Boxing History: September 3, 1924 Harry Greb W 6 Jimmy Slattery, Buffalo.
According to the Pittsburgh Post, Slattery took the fight to Greb and unleashed an accurate two-handed attack to clearly win the first two rounds. He drove Harry around the ring as the crowd roared. Greb held Slattery even in the third, and handed him a severe thrashing in the last three rounds. Jimmy was tired, but kept trying. Greb looked very good as the fight went along.
Some men just look like fighters. They don’t have to make a fist, strike a pose, strut around the place or talk the talk. One look into their eyes, one scan of their features, and you know they’ve got the right stuff.

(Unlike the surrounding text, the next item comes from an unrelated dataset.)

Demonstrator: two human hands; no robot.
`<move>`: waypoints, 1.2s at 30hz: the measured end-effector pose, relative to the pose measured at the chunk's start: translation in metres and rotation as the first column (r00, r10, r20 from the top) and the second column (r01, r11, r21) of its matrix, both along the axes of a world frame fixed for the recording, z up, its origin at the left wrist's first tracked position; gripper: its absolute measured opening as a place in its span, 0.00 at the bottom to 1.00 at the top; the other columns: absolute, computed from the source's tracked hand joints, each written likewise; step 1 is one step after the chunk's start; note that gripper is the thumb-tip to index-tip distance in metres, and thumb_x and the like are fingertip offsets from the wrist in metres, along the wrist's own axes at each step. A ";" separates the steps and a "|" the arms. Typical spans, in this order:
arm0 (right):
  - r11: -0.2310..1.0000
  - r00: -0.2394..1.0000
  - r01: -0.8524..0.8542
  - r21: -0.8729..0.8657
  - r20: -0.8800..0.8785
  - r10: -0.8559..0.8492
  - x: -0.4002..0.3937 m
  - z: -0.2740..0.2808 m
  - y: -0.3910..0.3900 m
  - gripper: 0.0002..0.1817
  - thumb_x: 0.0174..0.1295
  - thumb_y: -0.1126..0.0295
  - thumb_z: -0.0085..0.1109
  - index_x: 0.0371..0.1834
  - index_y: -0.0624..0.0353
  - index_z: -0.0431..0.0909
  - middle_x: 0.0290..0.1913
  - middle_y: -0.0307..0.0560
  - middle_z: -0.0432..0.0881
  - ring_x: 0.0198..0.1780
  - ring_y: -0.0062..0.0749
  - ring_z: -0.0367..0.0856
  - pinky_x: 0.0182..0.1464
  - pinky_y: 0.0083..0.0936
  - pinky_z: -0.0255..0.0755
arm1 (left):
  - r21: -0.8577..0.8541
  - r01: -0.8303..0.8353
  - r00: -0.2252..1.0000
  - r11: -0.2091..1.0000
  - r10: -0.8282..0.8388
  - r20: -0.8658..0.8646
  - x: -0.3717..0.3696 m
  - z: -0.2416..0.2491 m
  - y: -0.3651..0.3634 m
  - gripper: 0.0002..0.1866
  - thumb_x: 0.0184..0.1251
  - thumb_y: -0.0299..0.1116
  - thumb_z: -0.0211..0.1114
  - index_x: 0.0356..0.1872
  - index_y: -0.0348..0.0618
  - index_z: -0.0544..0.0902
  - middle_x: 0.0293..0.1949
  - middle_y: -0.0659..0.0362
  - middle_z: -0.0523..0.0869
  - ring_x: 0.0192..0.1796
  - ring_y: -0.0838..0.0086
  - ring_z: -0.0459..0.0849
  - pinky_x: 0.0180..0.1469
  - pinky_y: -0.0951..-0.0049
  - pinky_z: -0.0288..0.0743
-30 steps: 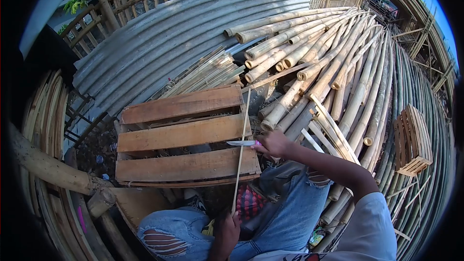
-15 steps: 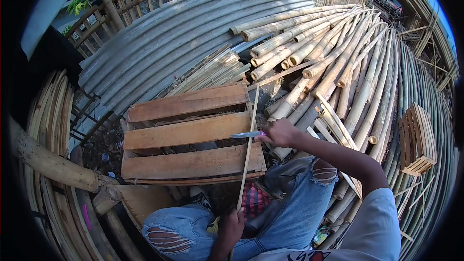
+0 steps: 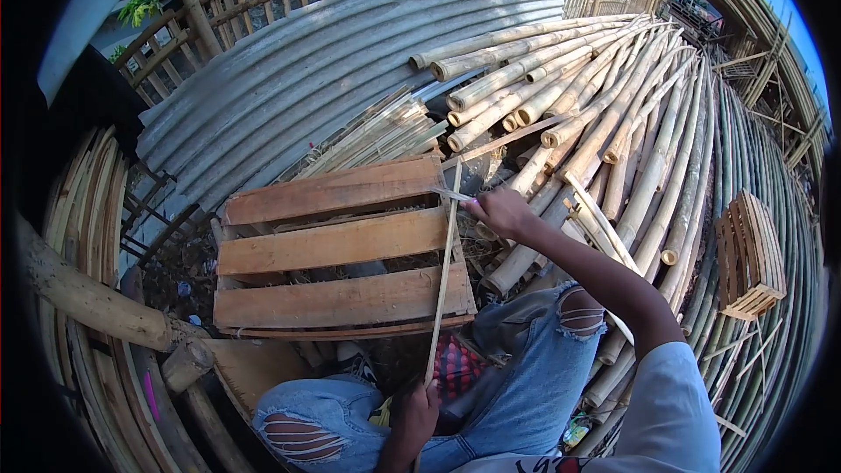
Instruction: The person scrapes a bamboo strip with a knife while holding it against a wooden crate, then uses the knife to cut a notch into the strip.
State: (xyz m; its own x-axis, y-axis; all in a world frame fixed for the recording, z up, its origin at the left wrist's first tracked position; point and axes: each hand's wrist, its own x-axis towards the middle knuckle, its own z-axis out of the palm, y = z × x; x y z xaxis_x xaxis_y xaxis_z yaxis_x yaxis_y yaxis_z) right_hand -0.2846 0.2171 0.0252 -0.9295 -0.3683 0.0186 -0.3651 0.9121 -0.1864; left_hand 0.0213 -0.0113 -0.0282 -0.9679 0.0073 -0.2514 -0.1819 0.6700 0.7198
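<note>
My left hand (image 3: 415, 413) is closed around the lower part of a thin bamboo strip (image 3: 443, 289), which slants up and away along the right edge of a slatted wooden crate (image 3: 337, 243). My right hand (image 3: 502, 213) grips a knife (image 3: 450, 195) by its pinkish handle. The blade, somewhat blurred, lies across the strip near its far end and points left over the crate. Part of the knife handle is hidden by my fingers.
Thick bamboo poles (image 3: 604, 114) are piled ahead and to the right. A smaller crate (image 3: 750, 256) rests on thin poles at right. Split strips (image 3: 372, 137) lie behind the crate, beside corrugated sheeting (image 3: 350, 52). A thick bamboo bar (image 3: 105, 298) crosses at left.
My right hand and the knife have moved farther up along the strip, toward its far end. My left hand still holds the lower part. The view has shifted slightly.
</note>
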 end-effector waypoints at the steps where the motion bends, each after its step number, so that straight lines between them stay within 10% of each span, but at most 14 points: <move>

Harry Greb, like the great Stanley Ketchel before him, looked like a fighter all over. The tight eyes, the harshly scraped hair and the lean body told you at a glance that Greb was a man apart even in the toughest sport of all.
Legions of great pretenders have discovered to their disappointment that you cannot buy, steal or fake what is only given to the chosen few. A mean look and a hard attitude won’t protect you from a harsh dose of reality if you are not cut from the right cloth.

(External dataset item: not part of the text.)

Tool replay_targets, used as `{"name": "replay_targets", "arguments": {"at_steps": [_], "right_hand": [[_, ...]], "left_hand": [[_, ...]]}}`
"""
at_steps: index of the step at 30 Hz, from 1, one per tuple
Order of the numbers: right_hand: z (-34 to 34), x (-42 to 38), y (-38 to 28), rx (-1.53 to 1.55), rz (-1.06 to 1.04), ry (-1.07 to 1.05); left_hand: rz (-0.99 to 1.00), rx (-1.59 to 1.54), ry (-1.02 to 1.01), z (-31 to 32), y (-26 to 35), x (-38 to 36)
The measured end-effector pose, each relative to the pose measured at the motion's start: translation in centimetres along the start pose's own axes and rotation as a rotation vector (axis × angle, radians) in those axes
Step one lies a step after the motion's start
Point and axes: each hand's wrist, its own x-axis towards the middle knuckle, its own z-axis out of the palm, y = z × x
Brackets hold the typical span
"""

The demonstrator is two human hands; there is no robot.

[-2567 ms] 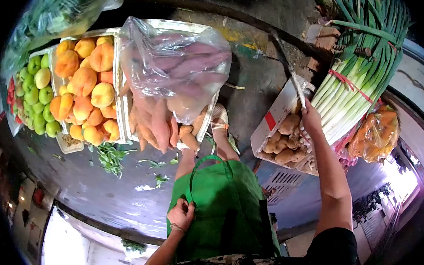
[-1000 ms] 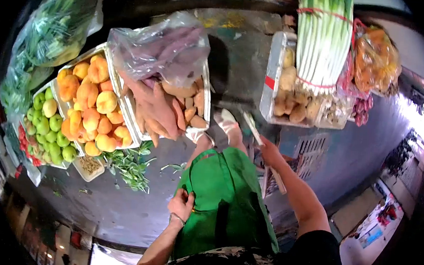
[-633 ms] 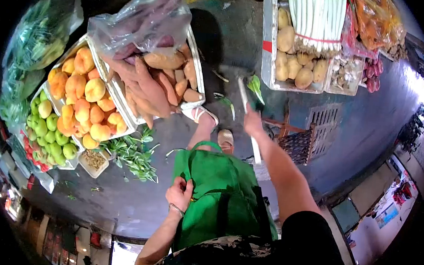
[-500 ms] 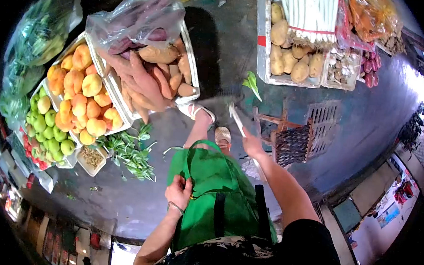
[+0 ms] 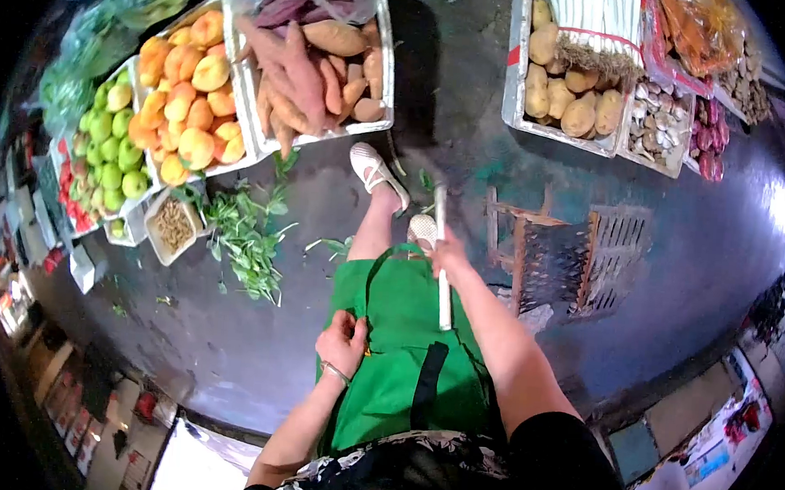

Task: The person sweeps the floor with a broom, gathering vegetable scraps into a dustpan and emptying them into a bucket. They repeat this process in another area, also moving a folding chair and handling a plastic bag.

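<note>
My right hand (image 5: pixel 447 255) is wrapped round a long white handle (image 5: pixel 445 304) in front of my legs. I cannot make out the tool at its far end. A green leaf (image 5: pixel 426 178) lies on the floor beside the handle's upper end. My left hand (image 5: pixel 342 342), with a bracelet at the wrist, is closed with curled fingers at the left edge of a green cloth (image 5: pixel 389 375). This cloth hangs over my front and has a dark loop and a black strap (image 5: pixel 430 382).
Crates of peaches (image 5: pixel 178 106), green fruit (image 5: pixel 111 151) and sweet potatoes (image 5: pixel 304 82) stand left. Leafy greens (image 5: pixel 247 236) lie on the floor near a small tray (image 5: pixel 173 227). A potato crate (image 5: pixel 572 103) is upper right. A low woven stool (image 5: pixel 549 255) stands right of my feet.
The white handle has swung from slanted to nearly upright. My right hand has moved slightly left, and the leaf now lies nearer my feet. My view has shifted, and my left foot has moved.
</note>
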Motion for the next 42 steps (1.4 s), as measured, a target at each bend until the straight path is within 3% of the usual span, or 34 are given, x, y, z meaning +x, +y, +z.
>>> {"name": "replay_targets", "arguments": {"at_steps": [1, 3, 4, 6, 7, 8, 9, 10, 12, 13, 14, 15, 17, 18, 19, 20, 22, 23, 24, 26, 27, 28, 30, 32, 34, 35, 36, 38, 40, 42], "right_hand": [[0.1, -1.3, -1.1, -0.017, -0.005, -0.014], [-0.6, -4.1, -3.0, -0.008, 0.223, -0.215], [-1.2, -4.5, -3.6, -0.069, 0.238, -0.223], [-3.8, -5.7, -3.2, -0.163, 0.219, -0.092], [-4.8, -5.0, -2.4, -0.158, 0.187, -0.013], [-6.5, -3.6, -1.1, -0.044, 0.086, -0.07], [-6.8, -2.3, -0.8, -0.072, -0.049, -0.016], [-5.9, -1.6, -2.5, -0.128, -0.036, 0.095], [-4.6, 1.9, -2.8, 0.042, -0.002, 0.123], [-4.1, 3.8, -2.8, 0.128, 0.013, 0.139], [-1.9, 4.1, -2.8, -0.002, -0.068, 0.228], [0.3, 4.7, -2.3, 0.051, -0.062, 0.145], [5.5, 7.0, 0.7, -0.299, -0.164, 0.244], [7.7, 7.9, 2.6, -0.548, -0.237, 0.187], [10.5, 7.1, 5.0, -0.864, -0.441, 0.256], [12.6, 7.4, 8.2, -0.876, -0.452, 0.19], [15.8, 4.9, 11.0, -1.09, -0.524, 0.016], [16.2, 3.6, 11.1, -1.129, -0.449, -0.108], [17.0, 1.3, 9.7, -1.163, -0.375, -0.229], [16.5, -1.1, 8.6, -0.908, -0.245, -0.307], [17.2, -4.5, 4.9, -0.955, -0.117, -0.319], [16.8, -4.7, 5.0, -1.012, -0.302, -0.319], [18.4, -5.7, 2.6, -0.978, -0.196, -0.191], [20.1, -2.1, 2.3, -0.952, -0.418, 0.009], [24.2, 0.3, -0.2, -0.717, -0.262, 0.127], [26.2, 3.3, 0.0, -0.56, -0.227, 0.089], [27.4, 6.6, 1.7, -0.401, -0.189, 0.058], [30.1, 11.2, 9.4, -0.442, -0.2, -0.008], [37.0, 4.4, 11.6, -1.002, -0.341, 0.001], [40.2, 0.1, 15.4, -0.949, -0.343, -0.121]], "left_hand": [[-0.014, -0.008, -0.01, -0.8, 0.3, -1.3], [-0.053, -0.029, -0.012, -1.7, -0.5, -3.9], [-0.043, -0.1, 0.01, -2.3, -1.5, -5.0], [-0.079, -0.191, -0.01, -3.8, -3.2, -6.9], [0.008, -0.114, 0.047, -4.2, -4.4, -7.5], [0.091, -0.032, 0.1, -4.5, -5.8, -8.4], [0.044, 0.035, 0.035, -4.3, -8.0, -9.4], [0.027, 0.035, 0.045, -3.9, -9.5, -10.1], [-0.002, 0.23, 0.098, -2.9, -12.5, -11.5], [-0.127, 0.222, 0.033, -1.2, -15.6, -12.9], [-0.27, 0.115, -0.042, 0.0, -17.3, -13.9], [-0.35, 0.089, -0.122, 1.1, -18.6, -14.7], [-0.417, 0.006, -0.252, 3.6, -20.9, -16.0], [-0.425, -0.003, -0.248, 4.1, -20.8, -16.1], [-0.464, 0.161, -0.342, 4.3, -20.3, -15.6], [-0.5, 0.324, -0.444, 4.3, -20.1, -15.5], [-0.485, 0.346, -0.439, 3.9, -21.4, -15.1], [-0.477, 0.338, -0.409, 3.3, -22.2, -15.1], [-0.467, 0.332, -0.373, 2.6, -23.0, -15.3], [-0.451, 0.3, -0.346, 1.4, -24.7, -15.3], [-0.45, 0.272, -0.343, 1.0, -25.4, -15.4], [-0.448, 0.242, -0.341, 0.6, -26.1, -15.5], [-0.461, 0.228, -0.346, 0.0, -26.9, -15.5], [-0.471, 0.227, -0.349, -0.6, -28.2, -15.5], [-0.438, 0.197, -0.369, -0.6, -29.6, -15.9], [-0.425, 0.174, -0.343, -0.6, -30.1, -16.2], [-0.42, 0.172, -0.355, -0.4, -30.7, -16.3], [-0.428, 0.18, -0.307, -0.2, -31.5, -16.8], [-0.425, 0.163, -0.304, -0.6, -32.5, -16.9], [-0.42, 0.144, -0.287, -1.5, -33.3, -16.7]]}}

There have been a great many fighters who have tried to imitate Harry Greb and inherit his impregnable armor and fighting heart. Most of them are tucked away and forgotten in boxing’s vast A to Z archives with maybe ten or twelve fights on their log.
If Harry Greb had a dozen fights in a year alone, he was going slow. Nicknamed the Pittsburgh Windmill because of his perpetual motion style, Harry was no less fast and furious in the rate at which he swelled his astonishing ring record. When he was all done, he had jammed 299 fights into the short space of fourteen years, having fought everybody who was somebody in a golden era of teeming talent. Don’t go looking for any padding on Greb’s record. You won’t find it.
For those interested in the finer details of decimal points, Greb averaged 21.5 fights a year, and only the Grim Reaper finally stopped him in 1926. Boxers of Harry’s era had to fight frequently to earn any meaningful money, and winning a world championship didn’t necessarily buy them a ticket to a more leisurely lifestyle. The heavyweight champion was just about the only guy who could afford to take a walk on Easy Street. The difference between the average annual salary of Harry Greb and Jack Dempsey was immense.
A perfect illustration of this fact is that between winning the middleweight championship from Johnny Wilson in 1923 and losing it to Tiger Flowers in 1926, Greb defended his title six times and had fifty other fights besides.